_Your goal_
The lines to repeat are those below from the one containing "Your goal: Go" down to the one containing "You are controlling", both included; reproduce them exactly and nothing else.

_Data excerpts_
*** Block opens ***

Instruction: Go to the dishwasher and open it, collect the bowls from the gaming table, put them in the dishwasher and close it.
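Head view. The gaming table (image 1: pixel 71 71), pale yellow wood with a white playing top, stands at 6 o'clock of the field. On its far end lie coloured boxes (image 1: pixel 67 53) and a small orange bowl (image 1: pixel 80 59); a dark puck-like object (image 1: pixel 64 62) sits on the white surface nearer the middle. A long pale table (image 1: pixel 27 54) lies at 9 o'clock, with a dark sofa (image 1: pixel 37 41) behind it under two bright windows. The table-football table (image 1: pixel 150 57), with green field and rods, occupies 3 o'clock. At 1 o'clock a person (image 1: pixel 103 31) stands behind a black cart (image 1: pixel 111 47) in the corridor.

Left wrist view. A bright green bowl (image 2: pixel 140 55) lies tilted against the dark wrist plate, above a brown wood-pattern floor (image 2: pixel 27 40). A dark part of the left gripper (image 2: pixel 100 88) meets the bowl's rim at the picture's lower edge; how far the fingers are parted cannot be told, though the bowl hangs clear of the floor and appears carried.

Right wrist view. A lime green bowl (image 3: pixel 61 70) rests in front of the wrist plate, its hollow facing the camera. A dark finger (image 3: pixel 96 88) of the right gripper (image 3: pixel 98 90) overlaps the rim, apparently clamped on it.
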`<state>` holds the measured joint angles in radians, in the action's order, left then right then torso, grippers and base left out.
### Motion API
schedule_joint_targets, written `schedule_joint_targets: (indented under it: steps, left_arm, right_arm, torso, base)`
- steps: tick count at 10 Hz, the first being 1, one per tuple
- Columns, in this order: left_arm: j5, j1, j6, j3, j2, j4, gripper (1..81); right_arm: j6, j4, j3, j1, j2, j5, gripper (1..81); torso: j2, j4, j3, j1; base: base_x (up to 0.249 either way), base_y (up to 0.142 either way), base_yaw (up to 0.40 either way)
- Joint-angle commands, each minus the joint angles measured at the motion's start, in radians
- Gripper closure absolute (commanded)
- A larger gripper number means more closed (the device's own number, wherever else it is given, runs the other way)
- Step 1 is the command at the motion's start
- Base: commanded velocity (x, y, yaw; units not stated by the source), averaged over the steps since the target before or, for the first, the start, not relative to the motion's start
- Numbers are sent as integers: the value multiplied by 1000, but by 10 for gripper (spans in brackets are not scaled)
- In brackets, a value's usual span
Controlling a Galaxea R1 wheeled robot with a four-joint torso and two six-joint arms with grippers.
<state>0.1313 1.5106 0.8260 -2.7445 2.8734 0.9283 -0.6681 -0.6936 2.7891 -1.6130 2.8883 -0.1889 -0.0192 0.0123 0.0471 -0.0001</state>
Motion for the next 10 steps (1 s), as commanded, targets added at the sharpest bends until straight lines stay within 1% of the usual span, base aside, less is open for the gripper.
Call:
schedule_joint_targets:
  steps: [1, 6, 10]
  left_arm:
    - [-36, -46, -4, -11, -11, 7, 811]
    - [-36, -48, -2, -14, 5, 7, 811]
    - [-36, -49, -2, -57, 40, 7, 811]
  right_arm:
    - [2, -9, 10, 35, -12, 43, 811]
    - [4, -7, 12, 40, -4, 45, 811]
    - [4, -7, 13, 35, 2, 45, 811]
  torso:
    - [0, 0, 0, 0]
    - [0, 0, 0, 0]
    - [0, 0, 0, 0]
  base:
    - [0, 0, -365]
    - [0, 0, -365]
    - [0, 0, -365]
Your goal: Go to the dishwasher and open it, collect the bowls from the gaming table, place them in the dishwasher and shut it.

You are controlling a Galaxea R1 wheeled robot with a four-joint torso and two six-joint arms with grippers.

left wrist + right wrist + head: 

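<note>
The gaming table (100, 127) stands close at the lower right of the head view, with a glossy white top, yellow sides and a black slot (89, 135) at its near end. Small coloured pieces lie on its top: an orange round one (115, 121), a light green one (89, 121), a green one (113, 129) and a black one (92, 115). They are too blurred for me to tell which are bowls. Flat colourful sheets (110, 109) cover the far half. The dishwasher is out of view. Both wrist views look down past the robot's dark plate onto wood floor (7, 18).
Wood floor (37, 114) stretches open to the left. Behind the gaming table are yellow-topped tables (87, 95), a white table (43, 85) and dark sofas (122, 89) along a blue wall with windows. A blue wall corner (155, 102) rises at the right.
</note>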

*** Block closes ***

_Task result_
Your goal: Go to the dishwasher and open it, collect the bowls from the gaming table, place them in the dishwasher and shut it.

You are controlling a Galaxea R1 wheeled robot with a four-joint torso and two six-joint arms with grippers.

Nothing else remains to be done for this exercise.